Fonada V1

System voices

Fonada V1 is our standard Text-to-Speech model, offering curated, high-quality system voices in Hindi, Tamil, Telugu, and English. Perfect for customer support automation, educational content, accessibility features, and interactive voice applications.

Overview

Fonada V1 turns text into lifelike audio with natural intonation and clear pronunciation using pre-built catalog voices. Send a JSON request to the TTS endpoint with a voice name and a language label — no setup or training required. You can try it in the TTS playground by selecting the Fonada V1 model.

  • Generate natural media campaigns & ads
  • Stream real-time audio from text

Need voice cloning?

To synthesize speech with community / cloned voices from Voice Arena, see the Klone V2 Pro documentation.

Listen to a sample:

Sample Audio
Hindi Female Voice
00:15
"क्या आपने कभी सोचा है कि अगर हर ज़रूरी जानकारी, मौसम से लेकर ताज़ा खबरों तक, सिर्फ़ एक कमांड पर मिल जाए, तो आपका रोज़मर्रा का जीवन कितना आसान और मज़ेदार हो सकता है?"

Explore our voice library to find the perfect voice for your project.

API Usage

Generate high-quality speech from text using pre-built system voices. Send JSON to the TTS endpoint with a voice name and language label.

Character Limit

Maximum 450 characters per request. For longer content, split your text into multiple API calls.

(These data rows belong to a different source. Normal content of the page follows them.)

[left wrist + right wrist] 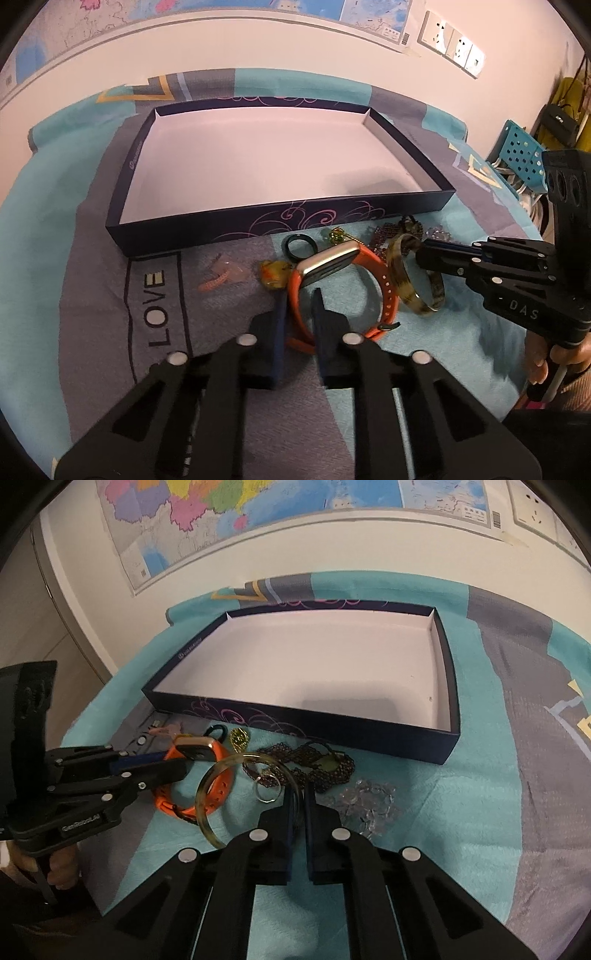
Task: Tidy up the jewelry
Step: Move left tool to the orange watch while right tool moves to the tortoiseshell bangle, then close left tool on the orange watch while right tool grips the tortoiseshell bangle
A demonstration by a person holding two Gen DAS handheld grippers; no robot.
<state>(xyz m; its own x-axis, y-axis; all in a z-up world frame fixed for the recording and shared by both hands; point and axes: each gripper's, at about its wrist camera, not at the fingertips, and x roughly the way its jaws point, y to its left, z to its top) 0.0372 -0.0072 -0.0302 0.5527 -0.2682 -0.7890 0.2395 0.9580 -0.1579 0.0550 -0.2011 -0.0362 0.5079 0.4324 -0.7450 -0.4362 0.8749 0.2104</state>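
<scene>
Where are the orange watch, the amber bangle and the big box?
orange watch [325,264], left wrist view, on its screen face.
amber bangle [207,786], right wrist view, on its left rim.
big box [295,723], right wrist view, on its near wall.

Map [221,513] on wall; wall sockets [452,46] upper right; patterned teal-grey cloth [74,221]; blue perforated basket [522,155] beside.

Teal/grey blanket [55,229] is spread as base; navy box lid [258,227] laid centre-frame, w/ jewelry strewn just below it.

Left tool [299,295] and right tool [298,794] both angled downward, jaws nearly together, each clamped on something.
</scene>
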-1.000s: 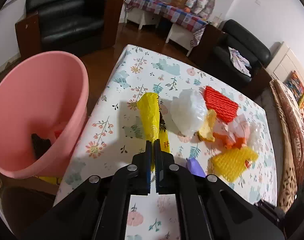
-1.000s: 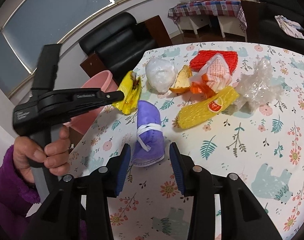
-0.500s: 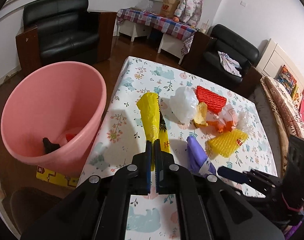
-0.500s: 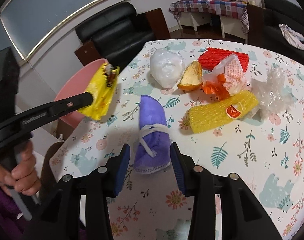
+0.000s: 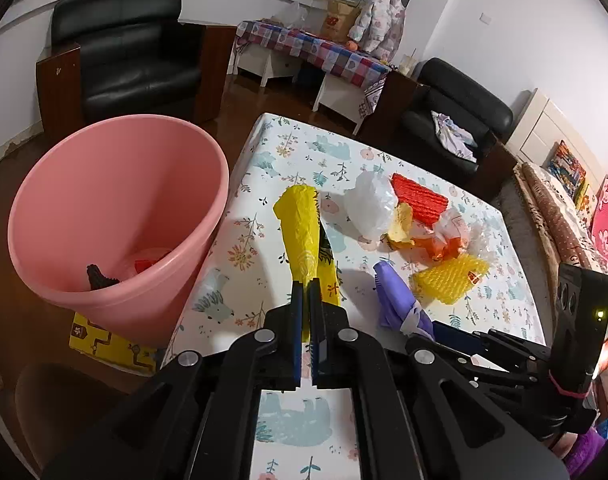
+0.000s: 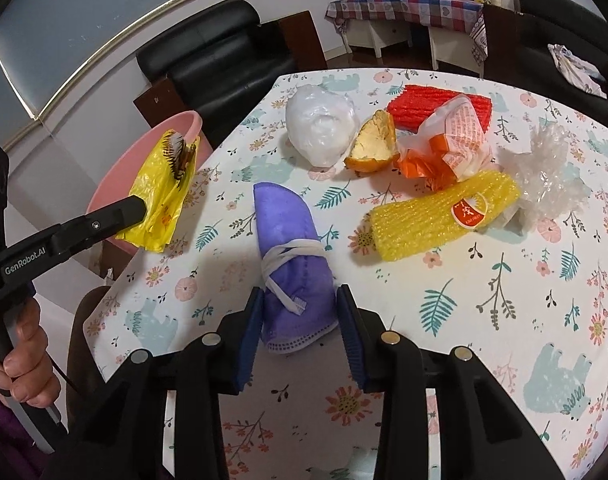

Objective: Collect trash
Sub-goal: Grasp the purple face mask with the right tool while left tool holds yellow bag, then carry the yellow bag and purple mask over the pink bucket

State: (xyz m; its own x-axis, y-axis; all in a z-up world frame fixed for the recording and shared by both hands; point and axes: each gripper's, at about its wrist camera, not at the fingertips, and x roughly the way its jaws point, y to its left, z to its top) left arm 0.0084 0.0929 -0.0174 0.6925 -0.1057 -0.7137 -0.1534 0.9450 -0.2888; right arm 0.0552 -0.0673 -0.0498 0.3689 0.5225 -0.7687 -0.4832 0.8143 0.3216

Generate Audio - Basic Request

curl
curl -X POST "https://api.fonada.ai/tts/generate-audio-large" \ -H "Content-Type: application/json" \ -H "Authorization: Bearer YOUR_API_KEY" \ -d '{"input": "क्या आपने कभी सोचा है कि अगर हर ज़रूरी जानकारी, मौसम से लेकर ताज़ा खबरों तक, सिर्फ़ एक कमांड पर मिल जाए, तो आपका रोज़मर्रा का जीवन कितना आसान और मज़ेदार हो सकता है?", "voice": "Dhruv", "language": "Hindi"}' \ --output output_large.mp3

Request Parameters

ParameterTypeRequiredDescription
inputstringThe text you want to convert to speech
voicestringVoice name to use for synthesis
languagestringLanguage for speech synthesis ("Hindi", "Tamil", "Telugu", "English")

Returns MP3 audio file as binary data with the following headers:

Content-Type: audio/mpeg
Content-Length: [file_size]

Use --output filename.mp3 to save directly to file

API Endpoint

Base URL: https://api.fonada.ai
Endpoint: /tts/generate-audio-large
Method: POST
Content-Type: application/json

WebSocket Usage

Generate real-time streaming audio from text using our WebSocket endpoint for low-latency applications.

📡 WebSocket Endpoints

Production: wss://api.fonada.ai/tts/generate-audio-ws

WebSocket Request Parameters

ParameterTypeRequiredDescription
api_keystringYour Fonadalabs API key for authentication
inputstringThe text you want to convert to speech
voicestringVoice name to use for synthesis (choose from 215+ available voices for Hindi, Tamil, Telugu, and English)
languagestringLanguage for speech synthesis ("Hindi", "Tamil", "Telugu", "English")

WebSocket Response Format

The WebSocket streams audio data in real-time chunks:

Data Type: MP3 format
Streaming: Audio data is sent progressively as it's generated
Sample Rate: 24kHz
Channels: Mono

Each message event contains a chunk of the audio file that can be played immediately or buffered for smoother playback.

WebSocket Benefits

  • Real-time streaming: Audio starts playing while text is still being processed
  • Lower latency: Perfect for conversational AI and live applications
  • Efficient bandwidth: Progressive audio delivery reduces waiting time
  • Better UX: Users hear audio output immediately, improving perceived performance

Available Voices

Choose from our extensive collection of 111+ high-quality voices optimized for Hindi, Tamil, Telugu, and English languages.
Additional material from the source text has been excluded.